Geomorphology refers to the study of the natural processes that shape land's surface, creating landforms.[46] Erosion and tectonics, volcanic eruptions, flooding, weathering, glaciation, the growth of coral reefs, and meteorite impacts are among the processes that constantly reshape Earth's surface over geological time.[47] [48]
Erosion transports one part of land to another via natural processes, such as wind, water, ice, and gravity. In contrast, weathering wears away rock and other solid land without transporting the land somewhere else.[49] Natural erosional processes usually take a long time to cause noticeable changes in the landscape—for example, the Grand Canyon was created over the past 70 million years by the Colorado River,[50] which scientists estimate continues to erode the canyon at a rate of 0.3 meters (1 foot) every 200 years.[51] However, humans have caused erosion to be 10–40 times faster than normal,[52] causing half the topsoil of the surface of Earth's land to be lost within the past 150 years.[53]

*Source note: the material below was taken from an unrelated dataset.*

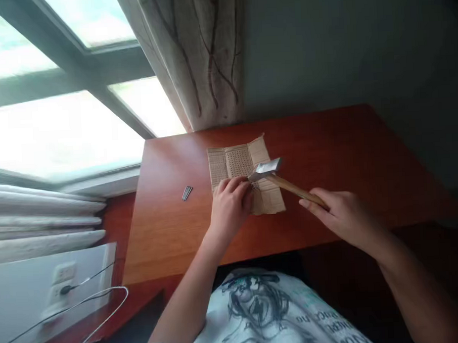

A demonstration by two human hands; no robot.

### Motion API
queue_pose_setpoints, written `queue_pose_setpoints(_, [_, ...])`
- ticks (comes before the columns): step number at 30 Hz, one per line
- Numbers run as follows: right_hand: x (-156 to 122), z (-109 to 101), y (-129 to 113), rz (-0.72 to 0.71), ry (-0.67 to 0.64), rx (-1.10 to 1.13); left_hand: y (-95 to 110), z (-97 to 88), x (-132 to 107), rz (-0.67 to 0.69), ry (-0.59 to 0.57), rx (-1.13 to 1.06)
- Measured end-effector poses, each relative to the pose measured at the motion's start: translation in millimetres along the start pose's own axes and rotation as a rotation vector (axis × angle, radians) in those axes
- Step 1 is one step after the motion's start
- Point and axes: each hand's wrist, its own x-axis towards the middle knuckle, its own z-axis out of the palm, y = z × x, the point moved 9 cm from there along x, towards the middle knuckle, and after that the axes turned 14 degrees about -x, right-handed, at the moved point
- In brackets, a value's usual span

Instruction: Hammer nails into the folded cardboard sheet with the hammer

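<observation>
A flat piece of cardboard (pixel 244 163) with a grid of small dots lies on the reddish wooden table (pixel 327 152). My left hand (pixel 230 204) rests on its near left part, fingers pinched together at a spot under the hammer head; what they pinch is too small to make out. My right hand (pixel 337 212) grips the wooden handle of a hammer (pixel 274 172). Its metal head hovers just above the cardboard, right beside my left fingertips.
A few loose nails (pixel 187 193) lie on the table left of the cardboard. A curtain (pixel 201 51) hangs behind the table, with a window (pixel 59 98) at the left. A wall socket with a cable (pixel 63 287) is at lower left.
</observation>
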Motion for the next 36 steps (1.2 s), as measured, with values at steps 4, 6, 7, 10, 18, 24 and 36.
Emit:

Plate tectonics refers to the theory that Earth's lithosphere is divided into "tectonic plates" that move over the mantle. This results in continental drift, with continents moving relative to each other.[54] The scientist Alfred Wegener first hypothesized the theory of continental drift in 1912.[55] More researchers gradually developed his idea throughout the 20th century into the widely accepted theory of plate tectonics of today.
Several key characteristics define modern understanding of plate tectonics. The place where two tectonic plates meet is called a plate boundary,[56] with different geological phenomena occurring across different kinds of boundaries. For example, at divergent plate boundaries, seafloor spreading is usually seen, in contrast with the subduction zones of convergent or transform plate boundaries.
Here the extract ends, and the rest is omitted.